About this task: Could you print exactly the lines of the listing below, starting at the line that has "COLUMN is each" and ending at the line that has "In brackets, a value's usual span", and only those lines?

--*--

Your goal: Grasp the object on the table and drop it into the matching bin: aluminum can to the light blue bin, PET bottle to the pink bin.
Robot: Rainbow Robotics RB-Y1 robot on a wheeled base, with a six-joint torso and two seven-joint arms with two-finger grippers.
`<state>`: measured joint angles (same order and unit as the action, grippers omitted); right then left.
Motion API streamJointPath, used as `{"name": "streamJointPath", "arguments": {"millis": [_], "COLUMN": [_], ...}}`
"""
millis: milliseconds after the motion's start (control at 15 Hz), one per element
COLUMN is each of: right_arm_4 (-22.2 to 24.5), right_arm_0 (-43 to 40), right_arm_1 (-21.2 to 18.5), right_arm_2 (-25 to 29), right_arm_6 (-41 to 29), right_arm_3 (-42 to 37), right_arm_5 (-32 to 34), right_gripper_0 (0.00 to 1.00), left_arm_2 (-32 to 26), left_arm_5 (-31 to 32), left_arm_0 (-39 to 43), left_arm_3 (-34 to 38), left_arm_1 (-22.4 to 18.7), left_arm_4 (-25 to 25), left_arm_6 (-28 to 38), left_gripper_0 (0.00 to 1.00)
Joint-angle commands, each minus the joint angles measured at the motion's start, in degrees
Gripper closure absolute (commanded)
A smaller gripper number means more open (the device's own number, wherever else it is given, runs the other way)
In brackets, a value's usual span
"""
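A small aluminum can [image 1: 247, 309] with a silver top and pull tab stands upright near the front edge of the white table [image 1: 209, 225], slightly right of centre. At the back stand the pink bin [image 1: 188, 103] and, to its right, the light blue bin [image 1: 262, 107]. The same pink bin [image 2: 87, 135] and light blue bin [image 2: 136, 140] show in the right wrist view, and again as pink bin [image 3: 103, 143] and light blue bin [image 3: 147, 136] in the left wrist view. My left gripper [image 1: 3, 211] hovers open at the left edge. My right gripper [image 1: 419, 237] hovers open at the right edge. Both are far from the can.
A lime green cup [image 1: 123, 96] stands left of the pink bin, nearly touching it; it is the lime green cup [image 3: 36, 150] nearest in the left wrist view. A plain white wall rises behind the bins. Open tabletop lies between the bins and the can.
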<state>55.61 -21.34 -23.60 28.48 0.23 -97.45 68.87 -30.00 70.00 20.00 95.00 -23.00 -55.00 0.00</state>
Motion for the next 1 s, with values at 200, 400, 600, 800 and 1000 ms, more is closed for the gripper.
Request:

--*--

Result of the exercise:
COLUMN is each of: right_arm_4 (-22.2 to 24.5), right_arm_0 (-43 to 40), right_arm_1 (-21.2 to 18.5), right_arm_2 (-25 to 29), right_arm_6 (-41 to 29), right_arm_3 (-42 to 37), right_arm_5 (-32 to 34), right_gripper_0 (0.00 to 1.00), left_arm_2 (-32 to 26), left_arm_5 (-31 to 32), left_arm_0 (-39 to 43), left_arm_3 (-34 to 38), left_arm_1 (-22.4 to 18.7), left_arm_4 (-25 to 25), left_arm_6 (-28 to 38), left_gripper_0 (0.00 to 1.00)
Joint-angle commands, each minus the joint angles measured at the motion's start, in degrees
Gripper closure absolute (commanded)
A smaller gripper number means more open (the device's own number, wherever else it is given, runs the other way)
In brackets, a value's usual span

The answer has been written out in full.